Over at hmmer.janelia.org, you’ll notice a significant change over on the right side of the page. See the “Search” button? You don’t have to use HMMER at the UNIX command line any more. Thanks to support from the Howard Hughes Medical Institute, and hard work from Rob Finn and Jody Clements here in the skunkworks at HMMER Labs, HMMER searches are now available on interactive web servers.
Three different types of searches are available. The main one is “phmmer”, the ability to search your protein sequence against sequence databases. You can also use “hmmscan” to search your sequence against the Pfam domain database (“phmmer” does this for you automatically too), or “hmmsearch” to upload a HMMER3 profile of your own to do a profile search of the sequence database.
If you’ve got a lot of searches to do, you don’t have to cut and paste into a browser. We also provide a RESTful web services interface to all three search servers, so you can access our web services directly through your own scripts. Documentation on the web services API can be found here.
Our goal is to achieve truly interactive search times. We want a typical search to return results to you in about 100-200 msec, way faster than a BLAST search, and as fast or faster than a Google search. We’re not quite there yet, but it’s not far from it; a typical search of the full NR database takes about 1 second. That’s not a typo: yes, one second, for a full profile HMM search with the full Forward summed-over-all-alignments HMM algorithm, with confidence probabilities calculated for every aligned residue. And we’re confident we can get that last ten-fold with a little more brawn and brain — more servers, and slick new algorithms slotting into place in HMMER3.
Longer term, we aim to change the way sequence database searches look to you. The good old batch search of a bag of sequences, reported as a tabular list of hits, was designed for the days when you were lucky to get any informative hit at all. Nowadays, the problem is that you get thousands of hits and you have to sort through a hundred unannotated genomes of Linnaean names you’ve never heard of to find the hit you want. We’re going to shift our displays from simple lists to phylogenetic trees, and we’re going to use that to drive fundamental changes in the underlying organization of the data and the computational searches themselves. Someday you’ll be searching on an organized phylogenetic tree of whole proteomes. Which, when combined with interactive search speed, will let us say piffle to the so-called data tsunami. We’ll run your search on a framework phylogeny of relatively constant size, and let you interactively burrow and focus into any clade of interest, however deep deep sequencing ever goes.
Behind the scenes here sits 144 HHMI-funded cores, in 12 12-core machines, running a new daemon program called “hmmpgmd”. hmmpgmd is what Michael Farrar was working on up until the night of his death last December.
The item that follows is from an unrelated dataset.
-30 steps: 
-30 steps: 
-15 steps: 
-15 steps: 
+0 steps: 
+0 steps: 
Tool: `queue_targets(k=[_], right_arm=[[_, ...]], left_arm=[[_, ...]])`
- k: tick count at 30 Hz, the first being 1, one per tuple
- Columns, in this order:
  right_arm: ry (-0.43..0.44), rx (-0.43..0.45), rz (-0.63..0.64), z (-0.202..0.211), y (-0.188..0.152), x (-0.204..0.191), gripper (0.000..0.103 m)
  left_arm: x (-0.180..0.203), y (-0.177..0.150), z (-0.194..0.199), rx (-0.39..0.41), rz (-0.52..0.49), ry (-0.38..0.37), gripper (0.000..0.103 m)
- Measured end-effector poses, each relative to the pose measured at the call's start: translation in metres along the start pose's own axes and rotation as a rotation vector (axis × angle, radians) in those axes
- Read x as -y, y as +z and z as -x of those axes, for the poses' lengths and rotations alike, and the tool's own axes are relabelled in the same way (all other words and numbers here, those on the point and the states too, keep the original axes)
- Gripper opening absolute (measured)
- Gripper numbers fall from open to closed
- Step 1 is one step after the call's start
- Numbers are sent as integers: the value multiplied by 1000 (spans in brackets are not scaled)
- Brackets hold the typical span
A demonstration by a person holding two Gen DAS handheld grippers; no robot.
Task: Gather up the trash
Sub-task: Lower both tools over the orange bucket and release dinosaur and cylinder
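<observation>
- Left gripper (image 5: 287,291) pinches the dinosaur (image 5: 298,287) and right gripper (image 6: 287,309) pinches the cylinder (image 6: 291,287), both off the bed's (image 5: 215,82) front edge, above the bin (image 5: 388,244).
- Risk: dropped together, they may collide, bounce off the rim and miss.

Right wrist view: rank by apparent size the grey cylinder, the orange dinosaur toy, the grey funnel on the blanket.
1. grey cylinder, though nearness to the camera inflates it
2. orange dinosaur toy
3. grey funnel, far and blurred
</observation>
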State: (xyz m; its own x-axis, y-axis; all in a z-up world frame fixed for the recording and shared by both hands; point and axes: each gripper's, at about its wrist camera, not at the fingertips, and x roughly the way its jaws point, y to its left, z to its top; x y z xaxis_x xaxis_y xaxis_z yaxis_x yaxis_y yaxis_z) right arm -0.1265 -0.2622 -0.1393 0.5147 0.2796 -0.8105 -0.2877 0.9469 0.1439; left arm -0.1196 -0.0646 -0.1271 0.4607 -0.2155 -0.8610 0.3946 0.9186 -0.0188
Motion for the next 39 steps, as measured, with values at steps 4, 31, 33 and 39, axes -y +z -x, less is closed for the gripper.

I’ve taken over where he left off. Michael couldn’t quite get enough speed out of standard cluster parallelization approaches like MPI, so hmmpgmd implements our own hand-rolled IP socket communication protocol. Whenever we finally release 3.1 or 3.0.1 or whatever we call the next code version, you’ll see hmmpgmd lurking as an executable; if you press us, we might even tell you how to use it yourself (or even document it properly, gasp).
There’s lots to do, and much that we can improve. We think there’s a lot of potential here, and we’re juggling and prioritizing our long to-do lists. Please give us your feedback on what you’d like to see in this nascent server. And please don’t be shy about using it — the more you drive our usage statistics up, the more likely I’ll be able to convince HHMI to continue supporting this as a public service.